Purpose: The purpose is to identify the demographic, physiologic, and inheritable factors that influence CYP3A activity in cancer patients Experimental Design: A total of 134 patients (62 females; age range, 26 to 83 years) underwent the erythromycin breath test as a phenotyping probe of CYP3A. Genomic DNA was screened for six variants of suspected functional relevance in CYP3A4 (CYP3A4*1B, CYP3A4*6, CYP3A4*17, and CYP3A4*18) and CYP3A5 (CYP3A5*3C and CYP3A5*6). Results: CYP3A activity (AUC0-40min) varied up to 14-fold in this population. No variants in the CYP3A4 and CYP3A5 genes were a significant predictor of CYP3A activity (P > 0.2954). CYP3A activity was reduced by ∼50% in patients with concurrent elevations in liver transaminases and alkaline phosphatase or elevated total bilirubin (P < 0.001). In a multivariate analysis, CYP3A activity was not significantly influenced by age, sex, and body size measures (P > 0.05), but liver function combined with the concentration of the acute-phase reactant, α-1 acid glycoprotein, explained ∼18% of overall variation in CYP3A activity (P < 0.001). Conclusions: These data suggest that baseline demographic, physiologic, and chosen genetic polymorphisms have a minor impact on phenotypic CYP3A activity in patients with cancer.

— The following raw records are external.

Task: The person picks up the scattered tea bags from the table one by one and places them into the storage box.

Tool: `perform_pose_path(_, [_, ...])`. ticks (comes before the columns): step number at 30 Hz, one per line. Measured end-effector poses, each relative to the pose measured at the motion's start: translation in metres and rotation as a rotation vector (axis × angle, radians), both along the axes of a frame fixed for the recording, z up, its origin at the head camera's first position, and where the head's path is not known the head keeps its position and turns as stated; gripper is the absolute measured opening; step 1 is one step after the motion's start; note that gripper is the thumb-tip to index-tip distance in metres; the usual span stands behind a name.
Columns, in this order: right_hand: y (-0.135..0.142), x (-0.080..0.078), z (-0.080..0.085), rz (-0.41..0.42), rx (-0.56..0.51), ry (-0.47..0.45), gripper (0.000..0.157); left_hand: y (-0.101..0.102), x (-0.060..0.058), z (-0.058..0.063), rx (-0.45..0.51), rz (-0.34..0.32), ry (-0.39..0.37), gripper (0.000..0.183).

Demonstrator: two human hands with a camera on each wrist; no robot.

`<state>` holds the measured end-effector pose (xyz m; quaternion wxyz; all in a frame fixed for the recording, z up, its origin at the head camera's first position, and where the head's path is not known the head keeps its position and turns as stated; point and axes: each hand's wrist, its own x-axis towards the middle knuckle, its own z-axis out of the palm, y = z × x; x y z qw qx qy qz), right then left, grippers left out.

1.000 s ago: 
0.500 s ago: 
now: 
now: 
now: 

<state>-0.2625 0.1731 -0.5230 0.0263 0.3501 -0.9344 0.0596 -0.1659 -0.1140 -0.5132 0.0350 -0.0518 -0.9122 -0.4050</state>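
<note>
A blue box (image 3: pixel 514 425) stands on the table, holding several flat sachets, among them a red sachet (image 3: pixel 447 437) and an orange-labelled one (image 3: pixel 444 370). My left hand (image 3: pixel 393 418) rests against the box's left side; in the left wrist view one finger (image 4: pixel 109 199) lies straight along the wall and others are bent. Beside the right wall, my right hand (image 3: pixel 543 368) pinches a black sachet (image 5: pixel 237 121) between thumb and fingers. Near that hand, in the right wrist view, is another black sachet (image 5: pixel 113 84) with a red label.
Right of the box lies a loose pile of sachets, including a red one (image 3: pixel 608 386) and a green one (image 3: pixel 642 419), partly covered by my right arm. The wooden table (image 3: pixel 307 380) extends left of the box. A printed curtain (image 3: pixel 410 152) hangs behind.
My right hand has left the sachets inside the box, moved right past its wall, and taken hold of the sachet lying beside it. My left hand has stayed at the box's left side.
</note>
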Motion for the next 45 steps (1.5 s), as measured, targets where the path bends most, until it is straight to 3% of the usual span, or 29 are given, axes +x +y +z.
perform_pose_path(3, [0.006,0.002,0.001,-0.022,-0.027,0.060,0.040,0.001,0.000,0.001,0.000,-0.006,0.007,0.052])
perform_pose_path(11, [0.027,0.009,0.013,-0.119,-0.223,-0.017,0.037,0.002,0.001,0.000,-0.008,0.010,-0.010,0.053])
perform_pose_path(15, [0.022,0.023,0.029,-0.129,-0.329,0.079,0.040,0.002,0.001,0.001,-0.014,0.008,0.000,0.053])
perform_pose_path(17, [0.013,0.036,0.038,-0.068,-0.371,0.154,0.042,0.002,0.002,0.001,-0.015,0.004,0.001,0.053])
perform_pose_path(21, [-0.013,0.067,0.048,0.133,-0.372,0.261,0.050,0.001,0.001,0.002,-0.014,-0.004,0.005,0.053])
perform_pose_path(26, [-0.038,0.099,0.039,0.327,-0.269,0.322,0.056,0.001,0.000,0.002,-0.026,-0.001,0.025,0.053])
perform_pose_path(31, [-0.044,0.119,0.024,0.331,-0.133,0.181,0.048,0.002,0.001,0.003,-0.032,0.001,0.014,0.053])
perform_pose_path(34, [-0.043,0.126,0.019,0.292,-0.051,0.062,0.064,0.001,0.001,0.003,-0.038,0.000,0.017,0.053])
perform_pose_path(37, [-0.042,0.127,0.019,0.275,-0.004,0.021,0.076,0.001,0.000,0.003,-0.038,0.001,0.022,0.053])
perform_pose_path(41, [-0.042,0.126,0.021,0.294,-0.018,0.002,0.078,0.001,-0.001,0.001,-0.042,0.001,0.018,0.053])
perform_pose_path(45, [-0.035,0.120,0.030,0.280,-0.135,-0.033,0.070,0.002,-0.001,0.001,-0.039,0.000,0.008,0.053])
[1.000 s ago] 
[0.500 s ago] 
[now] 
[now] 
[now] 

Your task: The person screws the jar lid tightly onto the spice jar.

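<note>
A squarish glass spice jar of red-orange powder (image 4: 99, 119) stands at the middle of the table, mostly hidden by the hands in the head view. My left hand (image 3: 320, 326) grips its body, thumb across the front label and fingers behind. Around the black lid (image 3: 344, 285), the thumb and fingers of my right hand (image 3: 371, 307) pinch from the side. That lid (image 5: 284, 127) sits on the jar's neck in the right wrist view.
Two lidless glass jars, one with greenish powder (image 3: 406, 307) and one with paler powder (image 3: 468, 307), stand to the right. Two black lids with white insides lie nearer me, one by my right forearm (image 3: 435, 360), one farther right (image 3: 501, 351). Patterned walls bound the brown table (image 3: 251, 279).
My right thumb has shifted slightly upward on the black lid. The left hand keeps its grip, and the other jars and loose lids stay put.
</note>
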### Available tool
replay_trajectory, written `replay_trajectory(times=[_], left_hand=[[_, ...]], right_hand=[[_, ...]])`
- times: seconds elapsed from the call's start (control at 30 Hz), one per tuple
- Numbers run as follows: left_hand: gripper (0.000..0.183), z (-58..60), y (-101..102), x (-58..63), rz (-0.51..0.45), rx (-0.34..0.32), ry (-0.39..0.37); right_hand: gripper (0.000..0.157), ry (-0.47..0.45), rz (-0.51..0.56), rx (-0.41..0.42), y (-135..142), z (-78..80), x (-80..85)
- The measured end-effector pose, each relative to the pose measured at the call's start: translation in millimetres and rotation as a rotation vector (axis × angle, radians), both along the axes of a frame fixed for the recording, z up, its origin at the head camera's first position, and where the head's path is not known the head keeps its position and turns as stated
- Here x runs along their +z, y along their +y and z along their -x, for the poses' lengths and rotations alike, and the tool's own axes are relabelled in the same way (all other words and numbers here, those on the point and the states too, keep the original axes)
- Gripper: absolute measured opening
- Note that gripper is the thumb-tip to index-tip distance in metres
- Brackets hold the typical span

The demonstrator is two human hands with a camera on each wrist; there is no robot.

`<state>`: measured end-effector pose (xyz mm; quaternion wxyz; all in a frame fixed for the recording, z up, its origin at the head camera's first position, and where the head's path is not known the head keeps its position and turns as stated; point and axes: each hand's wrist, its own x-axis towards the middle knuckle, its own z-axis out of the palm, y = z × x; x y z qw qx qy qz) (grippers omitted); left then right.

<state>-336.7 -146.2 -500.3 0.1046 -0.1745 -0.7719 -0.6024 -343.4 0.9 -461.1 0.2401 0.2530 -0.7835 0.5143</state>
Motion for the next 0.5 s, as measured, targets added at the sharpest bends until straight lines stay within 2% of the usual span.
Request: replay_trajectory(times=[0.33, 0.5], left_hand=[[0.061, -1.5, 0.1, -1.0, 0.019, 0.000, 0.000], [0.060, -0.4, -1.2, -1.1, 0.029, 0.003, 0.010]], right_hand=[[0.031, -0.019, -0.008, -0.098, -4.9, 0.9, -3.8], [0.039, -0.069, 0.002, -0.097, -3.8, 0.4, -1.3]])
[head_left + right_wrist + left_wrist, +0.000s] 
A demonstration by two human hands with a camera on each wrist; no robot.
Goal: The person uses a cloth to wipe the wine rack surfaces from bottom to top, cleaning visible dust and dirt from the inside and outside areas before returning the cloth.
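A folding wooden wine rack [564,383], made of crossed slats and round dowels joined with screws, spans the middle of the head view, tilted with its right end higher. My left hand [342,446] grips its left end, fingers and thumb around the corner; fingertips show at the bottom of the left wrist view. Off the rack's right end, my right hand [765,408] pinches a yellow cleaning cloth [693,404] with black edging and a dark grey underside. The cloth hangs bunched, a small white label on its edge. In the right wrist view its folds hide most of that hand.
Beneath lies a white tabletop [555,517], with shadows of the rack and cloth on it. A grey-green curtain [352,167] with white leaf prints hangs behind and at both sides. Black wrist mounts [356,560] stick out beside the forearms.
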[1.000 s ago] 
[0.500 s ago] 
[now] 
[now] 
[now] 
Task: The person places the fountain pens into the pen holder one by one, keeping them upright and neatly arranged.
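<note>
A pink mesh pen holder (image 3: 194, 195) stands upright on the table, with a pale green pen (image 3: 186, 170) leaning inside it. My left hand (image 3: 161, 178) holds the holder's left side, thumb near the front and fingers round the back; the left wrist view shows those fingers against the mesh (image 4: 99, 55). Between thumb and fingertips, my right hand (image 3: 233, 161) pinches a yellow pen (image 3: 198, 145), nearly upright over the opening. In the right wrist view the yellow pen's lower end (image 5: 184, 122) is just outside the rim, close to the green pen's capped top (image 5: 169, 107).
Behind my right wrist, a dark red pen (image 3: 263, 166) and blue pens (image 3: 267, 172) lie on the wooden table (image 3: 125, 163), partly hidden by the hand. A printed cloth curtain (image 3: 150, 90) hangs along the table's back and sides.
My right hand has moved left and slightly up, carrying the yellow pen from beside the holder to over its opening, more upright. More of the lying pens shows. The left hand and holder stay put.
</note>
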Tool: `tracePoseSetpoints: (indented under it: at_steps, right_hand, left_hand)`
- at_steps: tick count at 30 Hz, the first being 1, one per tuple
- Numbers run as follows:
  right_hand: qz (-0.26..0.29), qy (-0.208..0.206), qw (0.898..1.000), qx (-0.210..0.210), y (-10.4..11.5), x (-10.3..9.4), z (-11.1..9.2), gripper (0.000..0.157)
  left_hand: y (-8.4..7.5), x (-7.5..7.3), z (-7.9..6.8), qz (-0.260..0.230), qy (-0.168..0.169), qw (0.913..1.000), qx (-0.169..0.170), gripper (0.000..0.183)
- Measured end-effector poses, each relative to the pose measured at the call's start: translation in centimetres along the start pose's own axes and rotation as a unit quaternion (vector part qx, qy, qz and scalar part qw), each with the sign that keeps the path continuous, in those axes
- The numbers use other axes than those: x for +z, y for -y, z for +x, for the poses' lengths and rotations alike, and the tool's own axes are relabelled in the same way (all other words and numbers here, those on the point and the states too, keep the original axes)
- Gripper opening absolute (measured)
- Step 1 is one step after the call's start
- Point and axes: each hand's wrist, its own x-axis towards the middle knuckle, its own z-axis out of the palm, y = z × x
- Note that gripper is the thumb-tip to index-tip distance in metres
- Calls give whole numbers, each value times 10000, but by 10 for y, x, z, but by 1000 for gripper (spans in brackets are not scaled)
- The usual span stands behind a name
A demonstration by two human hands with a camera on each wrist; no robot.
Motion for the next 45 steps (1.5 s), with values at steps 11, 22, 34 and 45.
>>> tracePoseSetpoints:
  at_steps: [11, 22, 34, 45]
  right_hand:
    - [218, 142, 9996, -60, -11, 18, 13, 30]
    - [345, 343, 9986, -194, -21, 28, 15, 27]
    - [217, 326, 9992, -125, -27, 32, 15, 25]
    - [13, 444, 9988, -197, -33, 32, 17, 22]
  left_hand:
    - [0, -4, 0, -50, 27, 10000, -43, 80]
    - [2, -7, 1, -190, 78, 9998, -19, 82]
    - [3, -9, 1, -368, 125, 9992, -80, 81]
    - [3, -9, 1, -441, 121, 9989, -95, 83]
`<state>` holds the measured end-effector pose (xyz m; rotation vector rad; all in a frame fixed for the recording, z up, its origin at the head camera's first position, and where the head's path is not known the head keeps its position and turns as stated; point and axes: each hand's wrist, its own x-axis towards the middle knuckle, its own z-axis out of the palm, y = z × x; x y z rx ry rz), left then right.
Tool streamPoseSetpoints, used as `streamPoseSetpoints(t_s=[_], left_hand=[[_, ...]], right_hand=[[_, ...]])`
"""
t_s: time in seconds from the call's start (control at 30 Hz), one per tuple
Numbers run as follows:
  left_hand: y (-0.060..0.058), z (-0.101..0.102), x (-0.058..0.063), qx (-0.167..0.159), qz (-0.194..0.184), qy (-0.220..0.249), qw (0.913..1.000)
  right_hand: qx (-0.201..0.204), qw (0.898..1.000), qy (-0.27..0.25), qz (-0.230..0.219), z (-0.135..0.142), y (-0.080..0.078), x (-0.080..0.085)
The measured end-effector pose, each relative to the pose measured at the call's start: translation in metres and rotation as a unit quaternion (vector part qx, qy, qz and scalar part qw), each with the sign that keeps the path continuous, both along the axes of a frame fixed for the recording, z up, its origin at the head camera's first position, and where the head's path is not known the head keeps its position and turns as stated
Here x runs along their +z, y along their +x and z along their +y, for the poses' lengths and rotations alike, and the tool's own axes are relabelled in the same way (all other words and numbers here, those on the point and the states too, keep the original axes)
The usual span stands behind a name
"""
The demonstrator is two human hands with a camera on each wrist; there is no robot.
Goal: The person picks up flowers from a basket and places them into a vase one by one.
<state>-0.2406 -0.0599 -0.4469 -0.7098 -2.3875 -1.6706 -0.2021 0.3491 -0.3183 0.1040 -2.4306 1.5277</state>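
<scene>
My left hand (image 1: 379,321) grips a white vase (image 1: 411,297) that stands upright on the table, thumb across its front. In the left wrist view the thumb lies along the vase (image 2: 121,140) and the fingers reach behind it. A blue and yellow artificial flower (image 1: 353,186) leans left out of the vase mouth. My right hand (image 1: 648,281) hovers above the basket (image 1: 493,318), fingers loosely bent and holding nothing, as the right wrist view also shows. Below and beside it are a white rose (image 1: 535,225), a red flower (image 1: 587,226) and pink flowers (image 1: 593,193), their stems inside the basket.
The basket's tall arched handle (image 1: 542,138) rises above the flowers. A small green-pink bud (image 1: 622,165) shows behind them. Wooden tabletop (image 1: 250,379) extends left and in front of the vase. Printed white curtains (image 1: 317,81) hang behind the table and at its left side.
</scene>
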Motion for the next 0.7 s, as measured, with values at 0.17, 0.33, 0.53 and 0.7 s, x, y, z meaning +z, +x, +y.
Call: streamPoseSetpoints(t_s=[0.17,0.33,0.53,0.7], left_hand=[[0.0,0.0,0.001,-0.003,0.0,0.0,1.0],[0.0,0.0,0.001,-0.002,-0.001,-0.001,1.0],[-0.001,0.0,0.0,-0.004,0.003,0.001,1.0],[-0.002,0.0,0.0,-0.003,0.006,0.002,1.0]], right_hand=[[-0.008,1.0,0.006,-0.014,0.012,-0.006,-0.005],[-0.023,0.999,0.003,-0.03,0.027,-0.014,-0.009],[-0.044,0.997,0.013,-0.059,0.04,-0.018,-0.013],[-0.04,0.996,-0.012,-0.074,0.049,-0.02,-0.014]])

Consideration of additional factors, including the inflammation marker C-reactive protein, as well as concomitant use of other drugs, food constituents, and complementary and alternative medicine with inhibitory and inducible effects on CYP3A, is needed to reduce variation in CYP3A and treatment outcome to anticancer therapy.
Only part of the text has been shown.